(Records from a dataset)
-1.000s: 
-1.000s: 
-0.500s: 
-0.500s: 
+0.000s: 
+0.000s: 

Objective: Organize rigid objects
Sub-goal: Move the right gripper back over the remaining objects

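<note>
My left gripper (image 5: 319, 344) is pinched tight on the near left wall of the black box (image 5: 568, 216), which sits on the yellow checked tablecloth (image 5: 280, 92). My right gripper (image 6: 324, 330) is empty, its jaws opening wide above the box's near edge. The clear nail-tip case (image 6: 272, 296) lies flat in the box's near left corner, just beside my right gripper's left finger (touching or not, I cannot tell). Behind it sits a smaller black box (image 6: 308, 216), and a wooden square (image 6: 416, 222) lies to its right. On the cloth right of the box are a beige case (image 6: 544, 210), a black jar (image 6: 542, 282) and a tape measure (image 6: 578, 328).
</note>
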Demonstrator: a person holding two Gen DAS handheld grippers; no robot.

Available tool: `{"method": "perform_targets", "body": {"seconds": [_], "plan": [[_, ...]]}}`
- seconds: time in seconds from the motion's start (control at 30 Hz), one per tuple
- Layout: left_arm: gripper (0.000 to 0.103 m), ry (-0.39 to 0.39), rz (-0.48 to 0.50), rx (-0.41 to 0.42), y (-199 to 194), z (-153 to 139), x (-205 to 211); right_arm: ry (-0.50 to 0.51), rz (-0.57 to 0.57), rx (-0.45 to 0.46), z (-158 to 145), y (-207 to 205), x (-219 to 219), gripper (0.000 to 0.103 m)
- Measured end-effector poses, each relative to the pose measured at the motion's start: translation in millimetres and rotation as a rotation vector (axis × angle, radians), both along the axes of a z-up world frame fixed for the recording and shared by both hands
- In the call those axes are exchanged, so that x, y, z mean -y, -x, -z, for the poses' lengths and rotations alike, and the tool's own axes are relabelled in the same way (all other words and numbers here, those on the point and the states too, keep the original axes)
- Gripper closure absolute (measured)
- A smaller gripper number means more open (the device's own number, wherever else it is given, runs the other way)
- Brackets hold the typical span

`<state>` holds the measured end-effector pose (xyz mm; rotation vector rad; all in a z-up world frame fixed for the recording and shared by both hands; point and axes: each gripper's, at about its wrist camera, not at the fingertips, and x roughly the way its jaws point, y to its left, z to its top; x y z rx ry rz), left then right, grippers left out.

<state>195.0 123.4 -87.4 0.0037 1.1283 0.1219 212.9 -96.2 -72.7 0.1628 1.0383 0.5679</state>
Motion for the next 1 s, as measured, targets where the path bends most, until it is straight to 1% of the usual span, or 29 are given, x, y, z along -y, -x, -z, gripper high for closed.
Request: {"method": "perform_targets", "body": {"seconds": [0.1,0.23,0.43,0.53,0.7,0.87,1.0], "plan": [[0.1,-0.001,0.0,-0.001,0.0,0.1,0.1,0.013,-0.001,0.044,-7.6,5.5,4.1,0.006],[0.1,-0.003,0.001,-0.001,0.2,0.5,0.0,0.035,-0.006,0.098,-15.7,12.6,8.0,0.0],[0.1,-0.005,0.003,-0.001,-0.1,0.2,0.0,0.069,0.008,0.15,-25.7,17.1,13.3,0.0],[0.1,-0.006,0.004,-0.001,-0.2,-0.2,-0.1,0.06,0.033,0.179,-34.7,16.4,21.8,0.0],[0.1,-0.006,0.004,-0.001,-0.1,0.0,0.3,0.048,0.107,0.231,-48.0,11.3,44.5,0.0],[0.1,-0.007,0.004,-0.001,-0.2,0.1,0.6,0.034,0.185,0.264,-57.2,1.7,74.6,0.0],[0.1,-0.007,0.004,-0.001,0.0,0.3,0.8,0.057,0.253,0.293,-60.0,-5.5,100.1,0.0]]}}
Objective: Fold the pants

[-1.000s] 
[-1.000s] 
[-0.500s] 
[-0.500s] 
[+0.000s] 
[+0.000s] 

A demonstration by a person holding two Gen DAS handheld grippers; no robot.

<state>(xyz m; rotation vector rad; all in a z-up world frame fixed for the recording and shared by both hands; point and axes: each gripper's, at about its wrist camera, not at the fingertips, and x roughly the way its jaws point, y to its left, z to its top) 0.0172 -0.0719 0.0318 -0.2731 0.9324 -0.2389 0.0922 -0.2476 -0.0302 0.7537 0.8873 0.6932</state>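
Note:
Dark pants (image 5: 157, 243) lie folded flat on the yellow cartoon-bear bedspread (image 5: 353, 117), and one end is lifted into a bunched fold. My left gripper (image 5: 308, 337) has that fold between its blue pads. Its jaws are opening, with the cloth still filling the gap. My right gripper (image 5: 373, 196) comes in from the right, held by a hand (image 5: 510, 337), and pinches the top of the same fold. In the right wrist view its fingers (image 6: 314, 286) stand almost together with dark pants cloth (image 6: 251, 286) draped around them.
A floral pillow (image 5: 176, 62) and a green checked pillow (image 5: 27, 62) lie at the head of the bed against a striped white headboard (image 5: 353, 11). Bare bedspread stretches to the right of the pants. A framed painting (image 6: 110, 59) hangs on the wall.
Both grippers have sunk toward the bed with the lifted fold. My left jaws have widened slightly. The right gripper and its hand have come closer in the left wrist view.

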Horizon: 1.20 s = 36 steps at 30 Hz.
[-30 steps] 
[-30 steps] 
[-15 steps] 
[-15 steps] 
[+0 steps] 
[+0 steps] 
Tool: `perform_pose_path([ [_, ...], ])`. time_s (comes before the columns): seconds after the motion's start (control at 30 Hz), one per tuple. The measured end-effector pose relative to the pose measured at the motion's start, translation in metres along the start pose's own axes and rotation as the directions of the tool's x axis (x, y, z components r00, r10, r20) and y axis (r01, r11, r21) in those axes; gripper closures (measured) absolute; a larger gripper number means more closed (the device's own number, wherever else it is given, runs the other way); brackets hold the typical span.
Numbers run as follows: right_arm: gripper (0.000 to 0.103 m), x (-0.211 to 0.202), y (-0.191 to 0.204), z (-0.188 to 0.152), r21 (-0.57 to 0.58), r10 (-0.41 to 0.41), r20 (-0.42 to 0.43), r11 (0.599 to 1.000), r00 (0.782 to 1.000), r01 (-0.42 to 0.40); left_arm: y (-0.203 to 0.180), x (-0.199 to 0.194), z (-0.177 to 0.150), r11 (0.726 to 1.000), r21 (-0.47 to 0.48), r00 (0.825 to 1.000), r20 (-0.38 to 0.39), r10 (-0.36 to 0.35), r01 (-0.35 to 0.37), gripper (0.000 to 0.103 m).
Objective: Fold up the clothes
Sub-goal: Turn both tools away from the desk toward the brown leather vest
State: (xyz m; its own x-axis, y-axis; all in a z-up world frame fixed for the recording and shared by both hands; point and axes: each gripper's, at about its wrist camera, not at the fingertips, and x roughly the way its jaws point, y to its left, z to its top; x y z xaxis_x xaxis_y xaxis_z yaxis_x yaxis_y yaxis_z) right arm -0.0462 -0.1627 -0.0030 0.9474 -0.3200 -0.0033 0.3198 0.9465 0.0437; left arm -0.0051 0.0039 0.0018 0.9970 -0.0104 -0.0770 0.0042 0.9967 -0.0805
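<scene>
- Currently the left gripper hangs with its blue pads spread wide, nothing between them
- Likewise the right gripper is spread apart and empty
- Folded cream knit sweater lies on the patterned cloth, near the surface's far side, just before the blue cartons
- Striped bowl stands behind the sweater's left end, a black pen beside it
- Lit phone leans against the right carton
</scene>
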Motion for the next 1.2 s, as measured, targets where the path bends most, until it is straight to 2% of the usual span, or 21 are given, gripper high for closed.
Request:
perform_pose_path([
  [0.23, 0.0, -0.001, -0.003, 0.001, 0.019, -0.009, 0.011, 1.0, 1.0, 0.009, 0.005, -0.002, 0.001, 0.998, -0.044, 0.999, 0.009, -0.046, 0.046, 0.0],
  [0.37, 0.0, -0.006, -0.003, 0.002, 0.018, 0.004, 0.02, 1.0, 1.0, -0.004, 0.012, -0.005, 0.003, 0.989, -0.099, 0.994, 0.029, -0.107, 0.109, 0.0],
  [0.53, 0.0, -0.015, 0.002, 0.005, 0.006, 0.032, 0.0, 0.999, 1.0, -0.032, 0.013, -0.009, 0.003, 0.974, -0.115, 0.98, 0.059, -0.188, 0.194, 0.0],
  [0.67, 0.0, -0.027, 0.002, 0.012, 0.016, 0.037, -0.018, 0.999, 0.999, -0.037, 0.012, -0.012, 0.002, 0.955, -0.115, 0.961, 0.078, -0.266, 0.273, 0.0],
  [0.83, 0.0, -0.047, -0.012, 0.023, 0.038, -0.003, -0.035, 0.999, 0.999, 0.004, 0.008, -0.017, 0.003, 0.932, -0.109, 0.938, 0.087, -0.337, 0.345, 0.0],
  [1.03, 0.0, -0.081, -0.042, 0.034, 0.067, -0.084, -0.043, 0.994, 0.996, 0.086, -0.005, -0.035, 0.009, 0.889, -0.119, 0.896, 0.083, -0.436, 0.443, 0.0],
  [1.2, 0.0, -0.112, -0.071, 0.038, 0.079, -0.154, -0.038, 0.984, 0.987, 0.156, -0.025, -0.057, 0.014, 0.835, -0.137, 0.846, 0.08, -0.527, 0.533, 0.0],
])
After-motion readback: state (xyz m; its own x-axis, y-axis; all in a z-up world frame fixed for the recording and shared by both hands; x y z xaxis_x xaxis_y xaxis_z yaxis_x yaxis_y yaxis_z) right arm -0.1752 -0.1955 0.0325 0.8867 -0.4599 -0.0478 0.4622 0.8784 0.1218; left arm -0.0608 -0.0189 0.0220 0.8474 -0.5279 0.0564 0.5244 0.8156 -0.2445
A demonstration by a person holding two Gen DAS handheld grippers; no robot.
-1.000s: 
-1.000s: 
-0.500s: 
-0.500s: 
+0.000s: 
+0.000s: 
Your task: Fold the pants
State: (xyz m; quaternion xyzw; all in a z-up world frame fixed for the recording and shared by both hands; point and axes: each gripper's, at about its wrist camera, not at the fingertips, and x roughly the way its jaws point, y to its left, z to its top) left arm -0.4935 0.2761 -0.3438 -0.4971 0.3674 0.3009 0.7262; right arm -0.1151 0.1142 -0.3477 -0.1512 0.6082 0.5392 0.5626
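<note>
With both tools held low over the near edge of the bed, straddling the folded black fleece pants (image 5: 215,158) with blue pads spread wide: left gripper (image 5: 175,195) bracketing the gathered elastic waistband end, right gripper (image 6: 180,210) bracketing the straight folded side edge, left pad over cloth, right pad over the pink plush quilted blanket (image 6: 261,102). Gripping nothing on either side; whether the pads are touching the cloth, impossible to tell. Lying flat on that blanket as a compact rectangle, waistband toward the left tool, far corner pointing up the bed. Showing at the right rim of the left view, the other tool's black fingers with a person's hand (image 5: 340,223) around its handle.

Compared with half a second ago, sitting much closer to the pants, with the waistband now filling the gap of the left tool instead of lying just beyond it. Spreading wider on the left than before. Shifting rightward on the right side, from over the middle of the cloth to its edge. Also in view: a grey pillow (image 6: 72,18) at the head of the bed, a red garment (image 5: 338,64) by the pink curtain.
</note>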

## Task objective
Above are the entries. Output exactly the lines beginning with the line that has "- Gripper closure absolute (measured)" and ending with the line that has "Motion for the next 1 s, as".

## Response box
- Gripper closure absolute (measured)
- A smaller gripper number means more open (the device's own number, wherever else it is given, runs the other way)
- Brackets hold the typical span

`<state>` holds the measured end-effector pose (xyz mm; rotation vector rad; all in a z-up world frame fixed for the recording and shared by both hands; point and axes: each gripper's, at about its wrist camera, not at the fingertips, and x roughly the way its jaws point, y to its left, z to its top; x y z rx ry rz), left then right, grippers left out.

<state>195.0 123.4 -87.4 0.0037 1.1283 0.1219 212.9 -96.2 -72.7 0.1628 1.0383 0.5679</state>
Motion for the next 1 s, as measured, targets where the path bends most, until it is straight to 1% of the usual span, or 29 are given, x, y, z along -y, -x, -z, gripper high for closed.

Exercise complete, with nothing further to add.